In just a moment, Rootspring's eyes lost focus of the forest as the swarm overtook him and pain enveloped him. The dark world around him became blurry, and he was unable to see what was going on. All he knew was that he was being ripped apart, his skin splitting open and steaming waves of sticky blood rolling out and turning his pelt into a mess. He was held into the ground, unable to move or breathe, suffocated as he was tied to the rotten sea of black mud and choked until his muzzle was crushed and his lungs burst.

What were they doing to him? Rootspring couldn't even think or feel, all he could perceive was the stinging agony tormenting him. Around him, the loud cackling continued. It wasn't a lamentation, nor a lullaby, but merely a thunderous abyss. A song of merciless torture. 

A high-pitched cry of pain pierced the air, and he had no idea whether it was his or Snowtuft's. A state of tranquility was beginning to flood his mind, and he rested beneath the thick blanket of excruciating darkness, until suddenly the weight was lifted off of him. 

Perception slowly drifted back to him. The blazing torment had ceased, though Rootspring could still feel it as burning echoes. He opened his eyes, senses and thought returned to him, although it was clad with puzzling mist. He looked up, spotting another silhouette, though this one didn't attack him. It simply stood there, idle and still.

Intense beams of fire still ran through his head, the bloody recess of the attack was pounding at his skull. He tried to stop the feeling that burned away at his mind, realizing with a flood of mirth that Bristlefrost was standing over him.

"Come on!" She gasped. Rootspring forced himself to stand up, body still decrepit from the battle, falling against the tall molly's side. Snowtuft bounded after him, his body beaten from the gory flood. Somehow, in this forest dread, the heavenly light of her gaze still brought him a tainted solace.

He pressed himself against Bristlefrost, struggling through the bleak woods of gloom. Snowtuft seemed more resilient than he was, managing to walk with independence and strength. Rootspring couldn't believe the colours of solace that were now flooding through his heart. The wretched harlequins had vanished, leaving them to walk alone through this savage wilderness. Bristlefrost must've dragged him away from the ravenous troop, battling off the savage-eyed beasts without a flash of fear.

"Rootspring, I'm so happy to see you," she gasped, appearing tired and weakened by the fight. He didn't need to speak, he simply pressed his head against her side, overwhelmed with glorious joy. He could finally leave this sad abode, escaping the moonless maze of ancient shadows, where the sun and stars would never awake from death and the sky would always be enwrapped in a suffocating dusk.

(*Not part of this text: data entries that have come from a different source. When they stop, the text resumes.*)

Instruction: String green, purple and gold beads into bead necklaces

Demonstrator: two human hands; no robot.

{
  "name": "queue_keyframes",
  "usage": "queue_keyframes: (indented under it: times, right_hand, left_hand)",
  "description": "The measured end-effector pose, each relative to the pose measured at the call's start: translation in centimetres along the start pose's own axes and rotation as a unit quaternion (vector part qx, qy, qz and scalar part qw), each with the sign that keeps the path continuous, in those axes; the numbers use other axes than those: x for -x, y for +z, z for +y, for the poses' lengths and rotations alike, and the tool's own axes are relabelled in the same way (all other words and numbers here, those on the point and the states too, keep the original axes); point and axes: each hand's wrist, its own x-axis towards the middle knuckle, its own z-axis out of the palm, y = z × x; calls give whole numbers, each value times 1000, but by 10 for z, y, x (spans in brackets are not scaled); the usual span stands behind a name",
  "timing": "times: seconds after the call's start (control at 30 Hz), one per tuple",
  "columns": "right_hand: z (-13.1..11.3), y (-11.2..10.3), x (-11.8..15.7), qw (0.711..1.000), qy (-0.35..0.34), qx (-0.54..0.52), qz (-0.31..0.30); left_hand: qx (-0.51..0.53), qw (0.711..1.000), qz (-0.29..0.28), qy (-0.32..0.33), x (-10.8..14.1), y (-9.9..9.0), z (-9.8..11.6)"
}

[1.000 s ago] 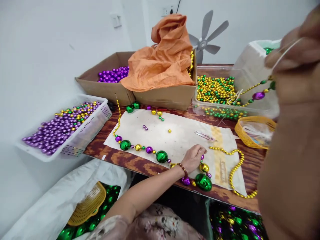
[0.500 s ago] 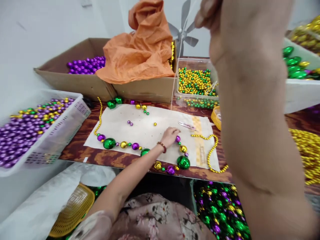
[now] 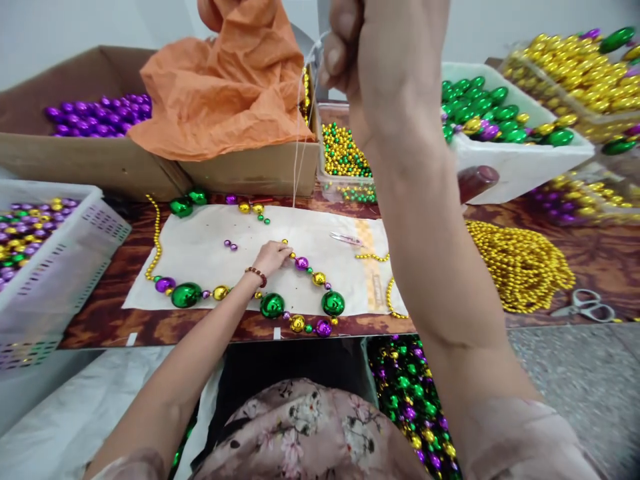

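Your left hand point(image 3: 274, 259) pinches the bead strand point(image 3: 273, 306) near its end, by the small gold beads; your right hand point(image 3: 345, 50), raised well above the cloth point(image 3: 200, 235), grips white thread point(image 3: 297, 143). Advised: draw the thread evenly, keeping the pinch steady. From your left fingertips the strand curves right, then towards you onto the bare table point(image 3: 240, 329), and back left beneath your wrist.

Pale wall point(image 3: 480, 27), speckled grey floor point(image 3: 570, 387)
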Motion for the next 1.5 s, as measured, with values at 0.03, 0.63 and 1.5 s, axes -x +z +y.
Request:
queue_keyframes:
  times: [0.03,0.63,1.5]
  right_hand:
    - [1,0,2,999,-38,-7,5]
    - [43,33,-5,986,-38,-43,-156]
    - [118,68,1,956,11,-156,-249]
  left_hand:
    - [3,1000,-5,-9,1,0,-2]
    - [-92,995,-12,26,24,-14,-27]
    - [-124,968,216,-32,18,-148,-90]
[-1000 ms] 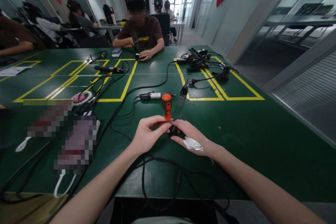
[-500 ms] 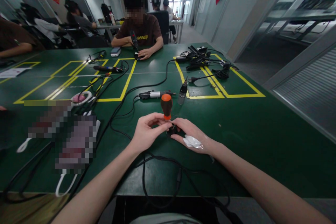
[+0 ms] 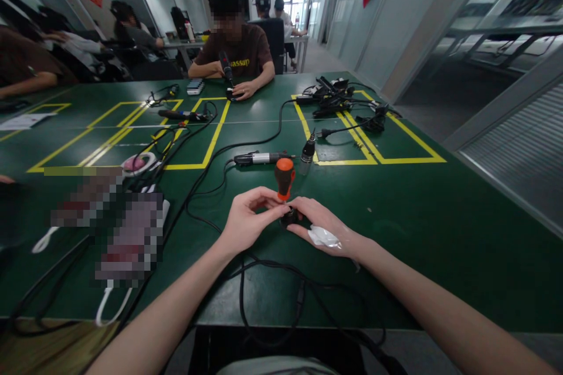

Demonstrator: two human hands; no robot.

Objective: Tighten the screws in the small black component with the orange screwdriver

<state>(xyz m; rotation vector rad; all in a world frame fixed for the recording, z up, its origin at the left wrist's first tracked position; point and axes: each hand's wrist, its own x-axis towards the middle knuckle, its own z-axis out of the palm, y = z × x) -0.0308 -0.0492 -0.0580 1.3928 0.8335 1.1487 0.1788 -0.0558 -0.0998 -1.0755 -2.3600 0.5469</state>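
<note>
A screwdriver (image 3: 285,178) with a brown and orange handle stands nearly upright, leaning slightly right, in front of me. My left hand (image 3: 254,217) pinches low down at its shaft, thumb and forefinger closed just under the handle. The thumb tip also reaches the small black round part (image 3: 288,218) below. From the other side my right hand (image 3: 320,225) grips that black part between thumb and fingers, close to the tabletop. A white patch (image 3: 324,237) is on the back of this hand. Fingers hide the screwdriver's tip.
Beyond my hands lie a corded electric screwdriver (image 3: 261,158) and an upright clear-and-black bottle-like holder (image 3: 307,154). Black cables (image 3: 303,290) loop near the table's front edge. Pixelated objects (image 3: 132,234) are on the left. A co-worker (image 3: 237,50) sits opposite, by a tangle of black tools (image 3: 329,96).
The screwdriver's handle has tipped a little to the right. Both hands keep their places around the black part. The whole view has shifted very slightly.
</note>
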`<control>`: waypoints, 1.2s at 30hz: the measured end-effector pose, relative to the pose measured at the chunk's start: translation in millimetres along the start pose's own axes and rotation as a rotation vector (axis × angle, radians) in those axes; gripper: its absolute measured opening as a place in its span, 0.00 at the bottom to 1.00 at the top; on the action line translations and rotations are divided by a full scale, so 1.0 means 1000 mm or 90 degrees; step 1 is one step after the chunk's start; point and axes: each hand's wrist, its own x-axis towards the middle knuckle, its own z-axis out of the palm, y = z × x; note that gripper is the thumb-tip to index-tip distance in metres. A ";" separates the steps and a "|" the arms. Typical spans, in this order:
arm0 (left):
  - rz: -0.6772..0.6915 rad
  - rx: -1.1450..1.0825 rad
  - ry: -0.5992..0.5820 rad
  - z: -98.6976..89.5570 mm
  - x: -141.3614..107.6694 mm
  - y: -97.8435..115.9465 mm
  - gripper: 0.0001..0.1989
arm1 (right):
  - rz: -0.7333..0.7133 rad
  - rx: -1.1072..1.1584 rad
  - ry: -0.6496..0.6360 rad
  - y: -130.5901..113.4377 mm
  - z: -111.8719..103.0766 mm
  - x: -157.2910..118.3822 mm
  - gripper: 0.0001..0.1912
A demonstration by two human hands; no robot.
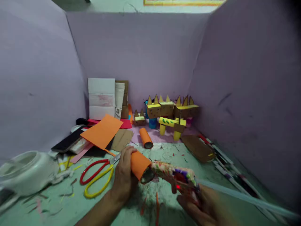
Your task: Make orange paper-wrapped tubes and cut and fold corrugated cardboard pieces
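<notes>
Green tabletop, held orange tube slanting near-right

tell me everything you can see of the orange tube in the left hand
The orange tube is a short cylinder with a smooth, paper-like orange outside and a darker, hollow inside. Its visible open end faces right and toward the viewer. The left hand wraps its left side, hiding that end. The glue gun's tip is at its rim; whether they touch is unclear.
</notes>
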 end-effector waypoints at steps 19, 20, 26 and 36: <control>-0.047 -0.026 0.015 0.005 0.002 -0.003 0.23 | -0.056 -0.087 -0.113 0.021 -0.008 0.006 0.16; -0.052 -0.028 0.015 0.005 0.001 -0.004 0.23 | -0.058 -0.084 -0.105 0.021 -0.008 0.006 0.16; -0.064 -0.035 0.027 0.005 0.001 -0.004 0.24 | -0.063 -0.078 -0.088 0.021 -0.007 0.006 0.14; -0.148 -0.063 0.056 0.005 0.005 -0.007 0.21 | -0.026 0.027 -0.076 0.009 -0.018 0.008 0.11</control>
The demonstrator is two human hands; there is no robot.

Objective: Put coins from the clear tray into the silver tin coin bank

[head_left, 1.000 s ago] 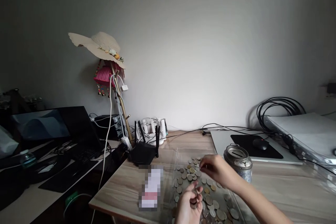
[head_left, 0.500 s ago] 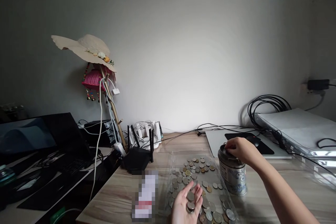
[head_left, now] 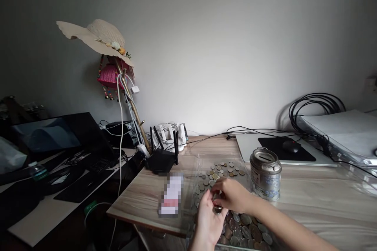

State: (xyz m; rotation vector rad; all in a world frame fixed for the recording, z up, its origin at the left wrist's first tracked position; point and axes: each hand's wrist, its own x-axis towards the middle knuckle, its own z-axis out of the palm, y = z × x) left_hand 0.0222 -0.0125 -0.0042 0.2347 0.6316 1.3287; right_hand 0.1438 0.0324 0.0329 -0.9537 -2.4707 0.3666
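Observation:
Many coins (head_left: 246,230) lie spread in a clear plastic tray (head_left: 198,164) on the wooden desk. Above the tray, my left hand (head_left: 209,219) is palm up with its fingers curled round a few coins (head_left: 218,208). My right hand (head_left: 231,195) reaches over it, thumb and fingertips pinched at those coins; whether one is between the fingertips is hidden. Right of the tray stands a metal tin (head_left: 266,174) with blue decoration, upright, a slot in its lid, touched by neither hand.
Behind the tin are a silver laptop (head_left: 246,147), a black pad (head_left: 269,147) and a mouse (head_left: 291,146). A black router (head_left: 161,160) and a blurred paper (head_left: 171,196) sit left of the tray. A hat (head_left: 106,35) hangs on a stand at left.
My right hand has left the tin's lid and come down left to my left hand, whose fingers have curled more. The view has shifted, with the desk items appearing higher and further right.

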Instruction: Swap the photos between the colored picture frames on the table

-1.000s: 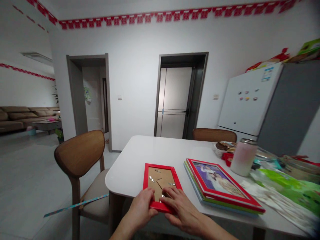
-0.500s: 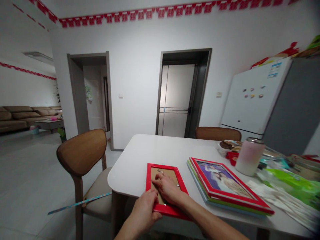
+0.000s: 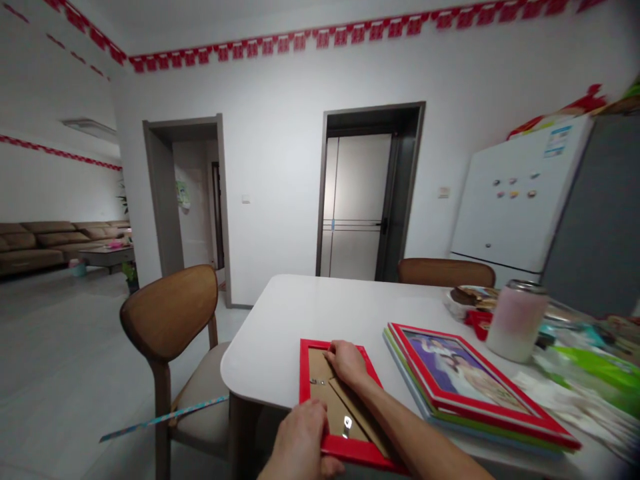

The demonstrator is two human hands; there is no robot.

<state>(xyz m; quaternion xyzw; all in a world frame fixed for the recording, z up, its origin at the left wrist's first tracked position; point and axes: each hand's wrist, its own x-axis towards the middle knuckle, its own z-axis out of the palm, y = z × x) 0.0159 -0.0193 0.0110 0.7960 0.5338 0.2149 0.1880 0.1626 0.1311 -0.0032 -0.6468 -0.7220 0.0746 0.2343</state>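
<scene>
Your red frame (image 3: 334,408) lies with its brown back (image 3: 317,365) facing up, close to you on the white worktop (image 3: 260,360). Its near end seems to poke out past the front edge, so it could tip if you push hard there. Your left hand (image 3: 301,430) is clamped on the near left corner, with its fingers curled over the top. That is a good grip, and a firm one should stop the frame from sliding. Your right hand (image 3: 346,363) reaches across to the far end of the brown back, with its fingers bent down. I can't tell if those fingers pinch anything, because the hand hides the spot.

Use soft fingertips there, as small bits like the metal clip (image 3: 315,382) on the left side may be thin and a bit sharp. It's best to nudge a clip sideways and not yank it up. Mind the brown leg (image 3: 354,403) next to your right arm (image 3: 415,433), since it could bend if you lean on it. The metal loop (image 3: 347,423) near your left hand might scratch you too. A pile of frames (image 3: 470,373) sits just beside, on your right, so tuck that arm in, go slow, and press only where the worktop is underneath
</scene>
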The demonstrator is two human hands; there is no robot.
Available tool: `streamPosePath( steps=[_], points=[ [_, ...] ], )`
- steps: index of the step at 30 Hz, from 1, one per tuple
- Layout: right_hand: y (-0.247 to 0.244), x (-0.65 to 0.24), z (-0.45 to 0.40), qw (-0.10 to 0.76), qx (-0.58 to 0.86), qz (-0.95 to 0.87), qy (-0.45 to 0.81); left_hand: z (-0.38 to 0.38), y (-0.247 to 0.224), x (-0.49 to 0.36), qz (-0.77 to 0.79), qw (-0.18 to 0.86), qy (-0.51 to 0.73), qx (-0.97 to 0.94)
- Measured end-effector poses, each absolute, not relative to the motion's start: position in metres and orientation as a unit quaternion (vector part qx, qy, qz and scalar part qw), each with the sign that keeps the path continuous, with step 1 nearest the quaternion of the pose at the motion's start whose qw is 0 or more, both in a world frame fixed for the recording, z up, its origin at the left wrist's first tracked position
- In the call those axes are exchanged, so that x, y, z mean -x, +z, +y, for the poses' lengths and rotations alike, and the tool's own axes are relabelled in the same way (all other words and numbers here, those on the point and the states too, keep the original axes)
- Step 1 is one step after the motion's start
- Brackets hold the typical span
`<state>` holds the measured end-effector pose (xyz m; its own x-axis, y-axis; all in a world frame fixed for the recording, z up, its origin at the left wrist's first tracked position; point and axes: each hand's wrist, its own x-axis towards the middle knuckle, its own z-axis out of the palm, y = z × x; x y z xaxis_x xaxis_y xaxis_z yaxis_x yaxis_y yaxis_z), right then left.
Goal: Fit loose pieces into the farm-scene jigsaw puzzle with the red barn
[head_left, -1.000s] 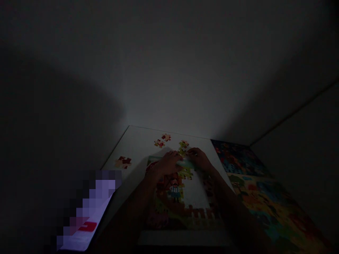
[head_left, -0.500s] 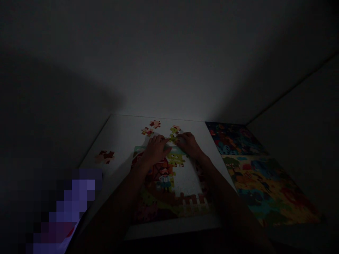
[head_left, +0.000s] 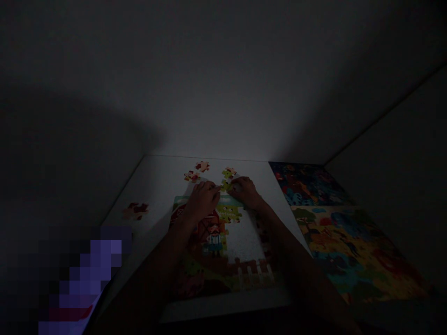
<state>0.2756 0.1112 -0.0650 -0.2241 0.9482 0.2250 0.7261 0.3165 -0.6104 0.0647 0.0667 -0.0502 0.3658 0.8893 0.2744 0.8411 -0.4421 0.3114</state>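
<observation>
A partly built jigsaw puzzle with a farm picture lies on the white table, showing a red barn, a person with a moustache and a white fence. A gap of bare table shows in its right part. Just beyond the puzzle's far edge, a green puzzle piece sits between my hands. My right hand is closed, fingertips pinching that piece. My left hand has its fingers curled together at the piece's left side. Fingers partly hide the piece. Another green-and-pink puzzle piece lies right behind it.
Loose puzzle pieces lie at the back, a reddish one and a multicoloured one. A dark red puzzle piece is at the left. Two picture sheets, one dark and one yellowish, lie right. Walls stand behind. The room is dim.
My left hand's fingers have drawn in more tightly beside the green piece. The view has shifted slightly. My right hand stays at the piece.
</observation>
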Motion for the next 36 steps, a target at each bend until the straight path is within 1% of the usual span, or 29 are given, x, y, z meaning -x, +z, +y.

Just then, a shrieking cackle broke the bleak silence, sending a foul black fear poisoning his mirth. He turned to see several of the contours, the vicious shadows of the dead which wandered the wilderness for the taste of blood. The creatures were flooding the sea of mist, staring at them with eyes stolen of colour and jaws poisoned with a bloody appetite, ravenous to deliver dark tranquility.

The joy vanished, and with renewed dread he realized that they hadn't yet reached the light.